Regression problems involve the prediction of a continuous, numeric value from a set of characteristics.

In this example, we'll build a model to predict house prices from characteristics like the number of rooms and the crime rate at the house location.

Reading data

We'll be using the pandas package to read data.

Pandas is an open source library that can be used to read formatted data files into tabular structures that can be processed by python scripts.



In [1]:

    
# Make sure you have a working installation of pandas by executing this cell
import pandas as pd

In this exercise, we'll use the Boston Housing dataset to predict house prices from characteristics like the number of rooms and distance to employment centers.



In [2]:

    
# Read 'datasets/boston.csv' with pandas
boston_housing_data = pd.read_csv('../datasets/boston.csv')

Pandas allows reading our data from different file formats and sources. See this link for a list of supported operations.

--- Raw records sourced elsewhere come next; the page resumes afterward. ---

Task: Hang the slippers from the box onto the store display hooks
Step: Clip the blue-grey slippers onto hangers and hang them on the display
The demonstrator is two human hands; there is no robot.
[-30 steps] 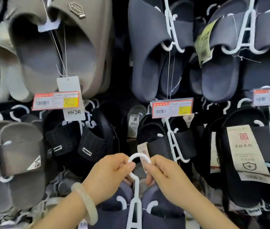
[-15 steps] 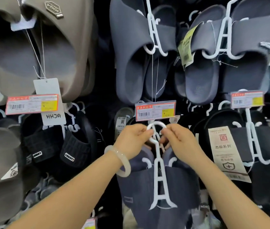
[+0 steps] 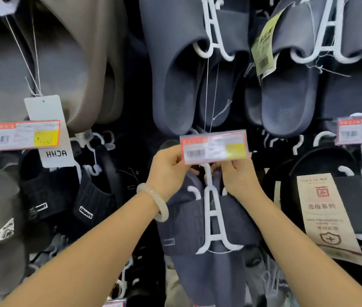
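Head view shows the dark grey slipper pair (image 3: 206,251) hanging long-axis vertical directly below the price tag (image 3: 214,146), its white hanger (image 3: 213,220) rising behind that tag, where left hand (image 3: 168,171) and right hand (image 3: 238,176), equally near, pinch its hidden top.

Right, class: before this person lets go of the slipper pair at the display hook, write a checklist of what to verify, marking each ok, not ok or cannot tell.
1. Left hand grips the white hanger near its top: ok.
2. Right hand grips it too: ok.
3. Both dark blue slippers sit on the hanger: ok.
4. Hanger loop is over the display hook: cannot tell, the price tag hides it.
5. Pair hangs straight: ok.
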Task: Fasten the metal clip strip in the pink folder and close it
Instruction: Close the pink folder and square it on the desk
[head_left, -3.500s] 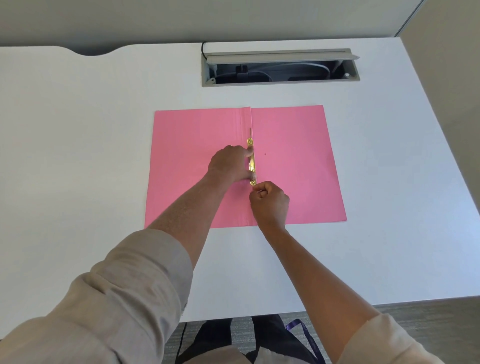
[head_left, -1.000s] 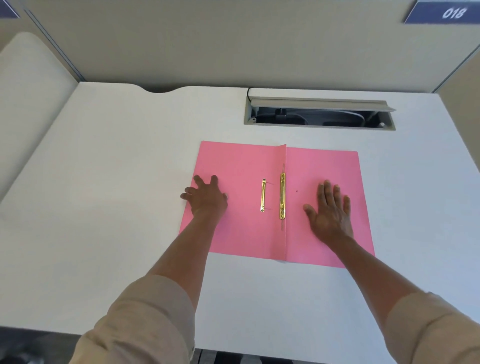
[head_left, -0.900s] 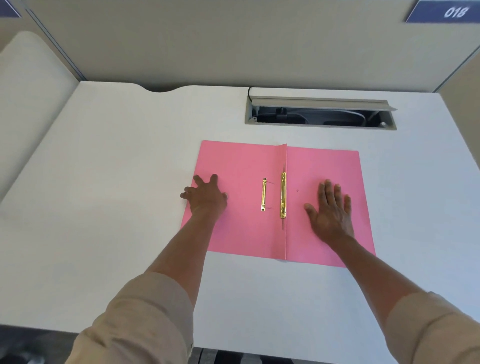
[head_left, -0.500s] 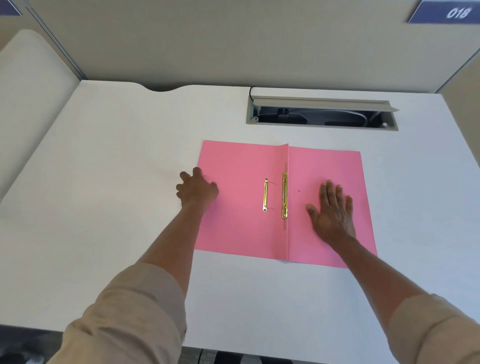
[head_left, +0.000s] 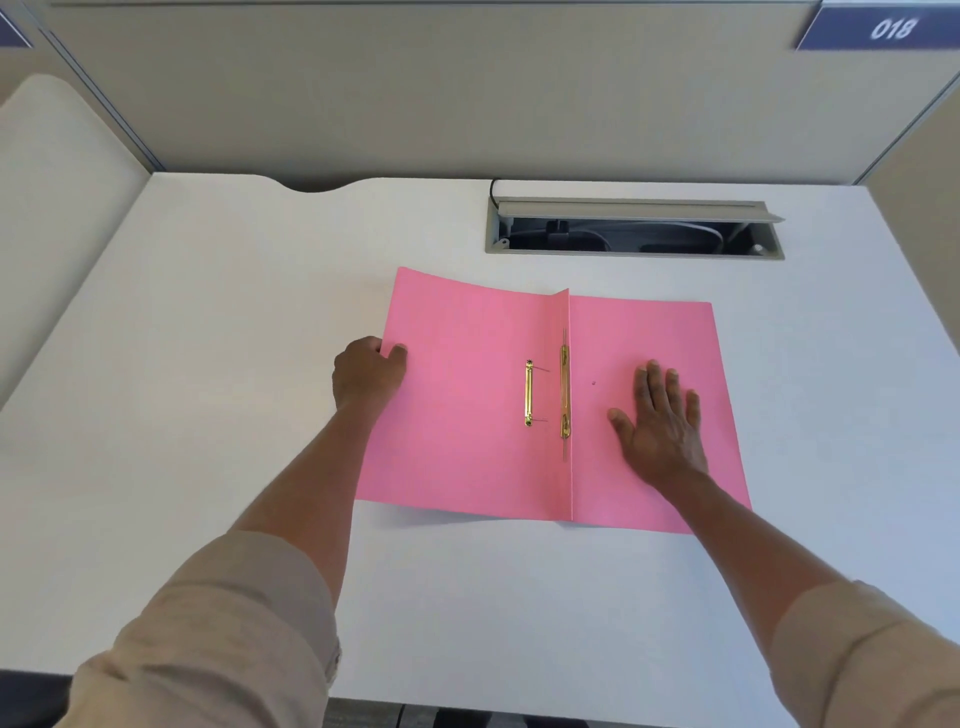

The head() method prints five entries by default. It can receive an optional argument to specify how many lines must be printed, like boston.head(n=10)



In [3]:

    
# Use the head() method to print the first five entries in the dataset
boston_housing_data.head()

The info() method shows several details about the dataset, like how many entries there are in the dataset, what features are present, what's the data type of each feature and if there are any missing data in a feature.



In [4]:

    
# Use the info() method to print information about the dataset
boston_housing_data.info()









    



<class 'pandas.core.frame.DataFrame'>
RangeIndex: 506 entries, 0 to 505
Data columns (total 13 columns):
crim       506 non-null float64
zn         506 non-null float64
indus      506 non-null float64
chas       506 non-null int64
nox        506 non-null float64
rm         506 non-null float64
age        506 non-null float64
dis        506 non-null float64
rad        506 non-null int64
tax        506 non-null int64
ptratio    506 non-null float64
lstat      506 non-null float64
medv       506 non-null float64
dtypes: float64(10), int64(3)
memory usage: 51.5 KB

The describe() method only shows the summary statistics for columns of numeric types. If a column contains strings, for instance, it won't be able to calculate these descriptors.



In [5]:

    
# Use the describe() method to print summary statistics of the dataset
boston_housing_data.describe()

Visualizing data

After reading our data into a pandas DataFrame and getting a broader view of the dataset, we can build charts to visualize tha "shape" of the data.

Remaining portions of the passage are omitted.